The Ather to Apple comparison is almost a cliche at this point. But have you ever wondered what makes the iPhone more easily distinguishable than a regular phone? Is it the half-eaten apple tramp-stamp? The ever-evolving shape of the notch? In some ways, yes. But more than that, it is the finer details like the packaging, the finishing, the haptic engine, the smooth iOS integration, the seamless performance and more, which makes the iPhone the iPhone. The focus on perfecting what you have rather than re-inventing with gimmicks is what has separated it from the competition. The Ather 450X Gen 3 does something similar.  


The scooter’s appearance doesn’t break any boundaries. The design is drama-free compared to what’s currently offered in the market, with a clean-cut silhouette and sporty accents to make it look a bit meaner. Still, there’s something about it which seems a tad superior to its competition, something premium yet understated. It may not be a head-turner, but you’ll know when an Ather passes by you.  


Fortunately, the Ather rides as good as it looks, if not better. After spending enough time around performance-focused ICE scooters, I can confidently say that the acceleration on the Gen 3 is like nothing I’ve experienced before (0-60 kmph in 7 seconds). Yes, there are other petrol scooters which are faster, but they often feel gruff and unrefined when being pushed. The Gen 3, on the other hand, sits quietly and confidently at high speeds, making you wish it wasn’t capped at 90 kmph.  
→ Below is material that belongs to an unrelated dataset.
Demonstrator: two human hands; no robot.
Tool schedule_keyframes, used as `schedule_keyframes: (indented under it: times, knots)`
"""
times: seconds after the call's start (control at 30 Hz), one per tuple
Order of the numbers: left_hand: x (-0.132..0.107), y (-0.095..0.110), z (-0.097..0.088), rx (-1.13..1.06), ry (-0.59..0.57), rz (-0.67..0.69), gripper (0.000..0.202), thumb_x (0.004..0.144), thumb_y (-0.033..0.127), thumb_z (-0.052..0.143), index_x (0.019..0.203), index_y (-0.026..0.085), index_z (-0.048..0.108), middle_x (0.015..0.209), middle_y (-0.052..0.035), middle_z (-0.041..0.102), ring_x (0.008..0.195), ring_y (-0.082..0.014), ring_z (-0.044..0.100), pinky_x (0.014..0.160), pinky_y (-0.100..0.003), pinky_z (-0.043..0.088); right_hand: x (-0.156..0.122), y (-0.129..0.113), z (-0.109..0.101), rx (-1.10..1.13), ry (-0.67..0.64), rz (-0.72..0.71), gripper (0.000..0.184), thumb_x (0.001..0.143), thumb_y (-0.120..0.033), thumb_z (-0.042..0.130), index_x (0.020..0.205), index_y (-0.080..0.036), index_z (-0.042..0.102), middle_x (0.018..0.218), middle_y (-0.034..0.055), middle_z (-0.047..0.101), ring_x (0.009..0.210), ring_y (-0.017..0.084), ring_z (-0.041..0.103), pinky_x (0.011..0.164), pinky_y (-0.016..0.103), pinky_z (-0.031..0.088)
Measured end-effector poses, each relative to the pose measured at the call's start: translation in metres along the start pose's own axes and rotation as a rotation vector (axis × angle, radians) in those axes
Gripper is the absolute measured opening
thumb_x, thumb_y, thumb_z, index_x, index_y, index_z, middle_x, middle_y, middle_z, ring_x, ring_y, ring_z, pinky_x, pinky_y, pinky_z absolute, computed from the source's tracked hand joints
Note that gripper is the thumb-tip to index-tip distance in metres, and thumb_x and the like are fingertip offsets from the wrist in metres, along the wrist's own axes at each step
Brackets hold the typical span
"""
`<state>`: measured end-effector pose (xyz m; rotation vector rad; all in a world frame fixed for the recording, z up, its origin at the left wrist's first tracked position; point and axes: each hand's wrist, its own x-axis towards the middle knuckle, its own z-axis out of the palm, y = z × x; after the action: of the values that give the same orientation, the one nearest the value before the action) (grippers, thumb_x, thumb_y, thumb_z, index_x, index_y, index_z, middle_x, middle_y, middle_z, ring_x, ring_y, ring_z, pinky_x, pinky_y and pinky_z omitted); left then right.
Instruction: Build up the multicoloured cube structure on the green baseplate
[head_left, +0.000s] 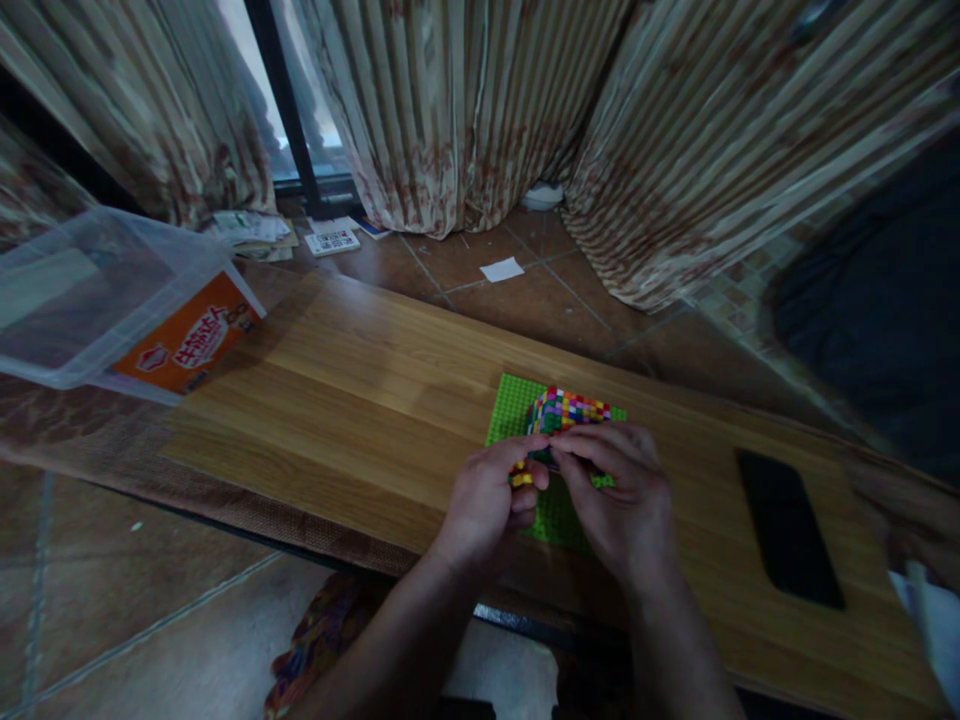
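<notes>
On the wooden board lies a green studded baseplate (pixel 514 400), and a structure of small multicoloured building bricks (pixel 574 408) stands on it. My left hand (pixel 491 495) is at the near left of the structure, its fingers curled around yellow building bricks (pixel 520 479). My right hand (pixel 626 485) is over the near right side, thumb and forefinger pinched together at the structure's near edge. The fingertips of both hands almost meet there. Whatever the right fingertips pinch is too small and covered to make out. My hands hide the near part of the structure.
A black phone (pixel 790 527) lies on the wooden board (pixel 360 370) to the right. At the far left stands a clear plastic box (pixel 142 240) with an orange label. Papers (pixel 255 232) and a white slip (pixel 502 269) lie beyond the board, below long curtains (pixel 450 110).
</notes>
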<state>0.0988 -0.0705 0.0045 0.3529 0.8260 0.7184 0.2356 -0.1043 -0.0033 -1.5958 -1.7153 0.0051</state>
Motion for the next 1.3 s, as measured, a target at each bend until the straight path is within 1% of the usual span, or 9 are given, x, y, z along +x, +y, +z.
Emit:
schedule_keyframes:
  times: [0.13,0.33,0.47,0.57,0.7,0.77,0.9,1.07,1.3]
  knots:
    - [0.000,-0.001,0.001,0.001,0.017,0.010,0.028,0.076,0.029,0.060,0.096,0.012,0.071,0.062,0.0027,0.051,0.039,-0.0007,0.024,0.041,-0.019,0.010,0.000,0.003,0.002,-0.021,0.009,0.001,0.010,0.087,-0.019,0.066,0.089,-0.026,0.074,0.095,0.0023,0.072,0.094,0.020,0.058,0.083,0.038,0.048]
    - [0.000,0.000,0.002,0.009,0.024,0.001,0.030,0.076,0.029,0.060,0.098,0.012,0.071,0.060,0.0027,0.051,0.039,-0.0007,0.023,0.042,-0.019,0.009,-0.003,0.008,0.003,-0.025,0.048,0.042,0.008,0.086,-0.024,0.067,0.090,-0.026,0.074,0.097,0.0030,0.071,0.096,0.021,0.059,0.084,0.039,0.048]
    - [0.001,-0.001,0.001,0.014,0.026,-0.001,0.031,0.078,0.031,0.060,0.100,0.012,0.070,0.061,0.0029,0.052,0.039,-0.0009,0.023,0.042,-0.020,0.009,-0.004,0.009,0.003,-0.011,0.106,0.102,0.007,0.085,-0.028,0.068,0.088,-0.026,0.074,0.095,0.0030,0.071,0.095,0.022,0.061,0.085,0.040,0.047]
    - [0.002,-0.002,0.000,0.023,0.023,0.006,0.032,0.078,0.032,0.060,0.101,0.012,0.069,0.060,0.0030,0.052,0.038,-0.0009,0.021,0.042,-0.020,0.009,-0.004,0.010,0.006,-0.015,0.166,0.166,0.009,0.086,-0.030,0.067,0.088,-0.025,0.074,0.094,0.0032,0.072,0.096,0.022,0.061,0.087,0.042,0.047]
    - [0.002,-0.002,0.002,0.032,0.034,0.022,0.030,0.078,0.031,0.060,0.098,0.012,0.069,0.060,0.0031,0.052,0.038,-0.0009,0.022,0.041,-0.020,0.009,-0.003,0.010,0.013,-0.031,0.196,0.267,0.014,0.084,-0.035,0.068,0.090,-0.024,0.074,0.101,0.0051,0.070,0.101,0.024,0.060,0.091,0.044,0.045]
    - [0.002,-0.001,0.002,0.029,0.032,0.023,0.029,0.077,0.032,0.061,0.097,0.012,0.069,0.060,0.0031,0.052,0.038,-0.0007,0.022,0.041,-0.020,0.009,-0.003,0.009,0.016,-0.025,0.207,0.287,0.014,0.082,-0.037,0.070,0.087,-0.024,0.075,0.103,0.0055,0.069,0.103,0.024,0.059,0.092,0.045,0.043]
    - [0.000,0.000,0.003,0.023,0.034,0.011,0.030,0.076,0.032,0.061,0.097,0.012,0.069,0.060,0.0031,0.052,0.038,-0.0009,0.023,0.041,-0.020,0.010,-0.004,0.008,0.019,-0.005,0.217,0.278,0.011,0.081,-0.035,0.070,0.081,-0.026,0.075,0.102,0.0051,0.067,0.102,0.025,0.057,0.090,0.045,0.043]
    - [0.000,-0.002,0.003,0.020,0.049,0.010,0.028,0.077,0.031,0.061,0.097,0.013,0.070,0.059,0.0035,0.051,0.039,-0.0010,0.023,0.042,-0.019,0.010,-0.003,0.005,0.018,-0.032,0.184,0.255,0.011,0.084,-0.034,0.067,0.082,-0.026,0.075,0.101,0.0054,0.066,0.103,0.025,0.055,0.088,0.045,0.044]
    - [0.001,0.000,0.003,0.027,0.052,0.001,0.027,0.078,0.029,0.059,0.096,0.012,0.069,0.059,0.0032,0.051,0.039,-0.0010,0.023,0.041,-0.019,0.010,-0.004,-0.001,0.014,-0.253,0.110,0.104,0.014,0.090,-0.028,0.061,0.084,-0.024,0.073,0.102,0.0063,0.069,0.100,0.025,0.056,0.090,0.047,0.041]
All of this is now backed by a larger 3.7 kWh battery pack that pushes the Gen 3’s true range to 105 km, nearly 20 kms more than before. This does help in curbing range anxiety, especially considering the ever-expanding network of fast chargers. But for someone like me who lives far on the outskirts of Pune (roughly 20 km from the main city), every ride out of the urban environment had to be planned. This was especially annoying when I had to rely on the slow three-plug portable charger Ather ships with the scooter, which takes a glacial 340 minutes to charge from 0 to 100 percent. 
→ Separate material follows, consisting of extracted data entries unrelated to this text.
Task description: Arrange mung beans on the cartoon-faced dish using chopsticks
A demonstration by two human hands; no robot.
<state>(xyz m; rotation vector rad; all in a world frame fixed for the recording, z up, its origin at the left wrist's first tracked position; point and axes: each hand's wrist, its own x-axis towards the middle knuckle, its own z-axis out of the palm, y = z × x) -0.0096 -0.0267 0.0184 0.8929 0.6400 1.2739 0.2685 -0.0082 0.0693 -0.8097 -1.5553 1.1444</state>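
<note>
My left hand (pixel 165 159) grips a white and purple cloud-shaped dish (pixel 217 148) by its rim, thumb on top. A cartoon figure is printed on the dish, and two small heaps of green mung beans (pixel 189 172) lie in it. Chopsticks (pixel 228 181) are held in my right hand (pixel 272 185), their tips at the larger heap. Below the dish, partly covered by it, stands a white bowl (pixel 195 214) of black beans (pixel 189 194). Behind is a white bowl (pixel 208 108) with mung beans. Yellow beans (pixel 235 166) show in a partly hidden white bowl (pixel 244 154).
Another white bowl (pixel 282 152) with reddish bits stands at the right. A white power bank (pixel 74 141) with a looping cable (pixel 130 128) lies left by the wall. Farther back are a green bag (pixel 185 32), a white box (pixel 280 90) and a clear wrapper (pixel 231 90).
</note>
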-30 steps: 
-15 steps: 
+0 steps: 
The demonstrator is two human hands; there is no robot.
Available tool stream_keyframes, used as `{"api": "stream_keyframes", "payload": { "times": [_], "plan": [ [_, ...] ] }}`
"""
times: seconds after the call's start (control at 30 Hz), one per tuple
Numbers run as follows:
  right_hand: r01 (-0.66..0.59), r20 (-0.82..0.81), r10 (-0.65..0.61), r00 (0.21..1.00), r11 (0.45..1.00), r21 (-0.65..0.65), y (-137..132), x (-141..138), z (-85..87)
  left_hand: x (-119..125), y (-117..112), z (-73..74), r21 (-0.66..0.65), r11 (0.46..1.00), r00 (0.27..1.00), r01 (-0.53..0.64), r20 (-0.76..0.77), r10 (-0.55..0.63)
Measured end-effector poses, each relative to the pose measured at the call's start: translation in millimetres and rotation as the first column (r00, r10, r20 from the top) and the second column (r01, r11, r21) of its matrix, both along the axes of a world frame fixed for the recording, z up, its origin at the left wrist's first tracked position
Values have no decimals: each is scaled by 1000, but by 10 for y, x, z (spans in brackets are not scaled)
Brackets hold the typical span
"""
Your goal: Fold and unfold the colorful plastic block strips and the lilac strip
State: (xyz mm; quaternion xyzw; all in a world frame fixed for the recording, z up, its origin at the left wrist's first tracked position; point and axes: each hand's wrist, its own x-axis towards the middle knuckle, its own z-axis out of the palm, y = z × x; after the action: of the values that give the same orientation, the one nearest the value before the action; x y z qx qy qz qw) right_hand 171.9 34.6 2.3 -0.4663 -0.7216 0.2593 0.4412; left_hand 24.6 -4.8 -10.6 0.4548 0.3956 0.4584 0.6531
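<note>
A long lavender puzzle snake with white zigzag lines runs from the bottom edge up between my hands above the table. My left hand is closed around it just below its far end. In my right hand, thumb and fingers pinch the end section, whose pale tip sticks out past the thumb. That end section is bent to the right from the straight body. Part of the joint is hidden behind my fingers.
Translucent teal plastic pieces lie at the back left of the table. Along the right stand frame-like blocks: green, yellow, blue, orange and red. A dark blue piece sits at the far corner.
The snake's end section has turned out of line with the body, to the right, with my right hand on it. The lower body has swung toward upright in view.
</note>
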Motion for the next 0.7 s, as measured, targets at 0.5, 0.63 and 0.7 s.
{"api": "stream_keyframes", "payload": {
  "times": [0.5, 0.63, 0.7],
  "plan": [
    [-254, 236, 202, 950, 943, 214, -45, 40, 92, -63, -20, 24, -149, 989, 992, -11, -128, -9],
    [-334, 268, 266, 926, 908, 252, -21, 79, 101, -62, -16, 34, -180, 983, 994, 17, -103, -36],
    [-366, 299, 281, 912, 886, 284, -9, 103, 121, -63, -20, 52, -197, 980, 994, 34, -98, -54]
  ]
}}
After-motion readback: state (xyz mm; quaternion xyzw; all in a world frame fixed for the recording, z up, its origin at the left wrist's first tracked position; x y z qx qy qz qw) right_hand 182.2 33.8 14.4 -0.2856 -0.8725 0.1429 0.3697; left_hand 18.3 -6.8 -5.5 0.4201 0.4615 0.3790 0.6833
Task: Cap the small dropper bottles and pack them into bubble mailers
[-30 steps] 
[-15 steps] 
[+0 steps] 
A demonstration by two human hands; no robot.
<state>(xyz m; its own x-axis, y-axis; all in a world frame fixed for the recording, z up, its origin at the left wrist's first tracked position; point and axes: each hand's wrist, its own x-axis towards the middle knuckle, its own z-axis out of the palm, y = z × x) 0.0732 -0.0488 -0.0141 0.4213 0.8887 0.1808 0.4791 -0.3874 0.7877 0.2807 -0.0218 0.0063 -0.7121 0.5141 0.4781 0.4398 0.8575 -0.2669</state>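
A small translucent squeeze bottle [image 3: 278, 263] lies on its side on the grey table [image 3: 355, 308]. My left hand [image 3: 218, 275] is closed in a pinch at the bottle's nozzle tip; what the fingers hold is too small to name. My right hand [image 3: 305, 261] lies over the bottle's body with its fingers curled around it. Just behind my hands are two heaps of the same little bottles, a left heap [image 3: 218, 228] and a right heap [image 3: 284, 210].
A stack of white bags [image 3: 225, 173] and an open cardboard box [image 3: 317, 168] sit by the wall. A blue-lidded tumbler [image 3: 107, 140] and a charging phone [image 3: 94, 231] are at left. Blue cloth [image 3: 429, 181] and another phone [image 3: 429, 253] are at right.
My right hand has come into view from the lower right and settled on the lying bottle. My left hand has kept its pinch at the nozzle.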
One of the main highlights during my time with the Gen 3 was when I switched seats with my pillion, who after a short ride described it as ‘makkhan’. This isn’t an exaggeration. Ride quality on the Gen 3 for the most part feels like taking a stroll on a dollop of butter, thanks to its lower centre of gravity, retuned suspension and the vibration-free experience only an electric scooter can provide. Be it chock-a-block city traffic or upturned gravel roads, the scooter feels at ease in any environment. The disc brake setup on both ends (200mm at the front & 190mm at the rear) is equally impressive, although the rear does tend to squeal a bit when pushed too hard.  



It is difficult to find any major drawbacks with the Gen 3, but the minor ones are strange, to say the least. For starters, the scooter doesn’t come with a USB charging port, which is a little odd, considering most ICE scooters offer it. Another notable issue made itself noticed with the Google navigation system, which apart from occasional glitches, did not show real-time traffic updates. There were numerous times when I was stuck in turtle-paced congestions, yet all I saw on the screen were blue lines. Ather has officially rolled out an update to fix this, although the integration still seems to be under development. Another minor issue is the portable charger, which takes up most of the boot space. Then there’s the side stand, which leans the scooter way too much, causing difficulties in tight parking spaces.  




The Gen 3 is now being offered in two trims. First up is the Pro variant, which costs Rs 1.45 lakh (Rs 13,000 cheaper than before), and a regular variant which retails for Rs 1.14 lakh (both ex-showroom Bengaluru, with Fame II subsidy), but misses out on features such as fast charging, ride modes, TFT touchscreen, tyre pressure monitor, Google Maps, hill assist, park assist and more. 



Should you buy it? At the risk of beating the dead horse, the iPhone comparison, here again, comes in handy. Like the Cupertino-based tech giant, Ather builds every part of the Gen 3 in-house, apart from the lithium-ion cells for the battery. It is the complete autonomy in end-to-end production that allows it to deliver a near-perfect product that is only going to get better with time. At lakh and half, the fully loaded scooter isn’t exactly budget-friendly, nor does it offer additional frills as its similarly priced competitors. But again, it is the little things that makes it worth the purchase.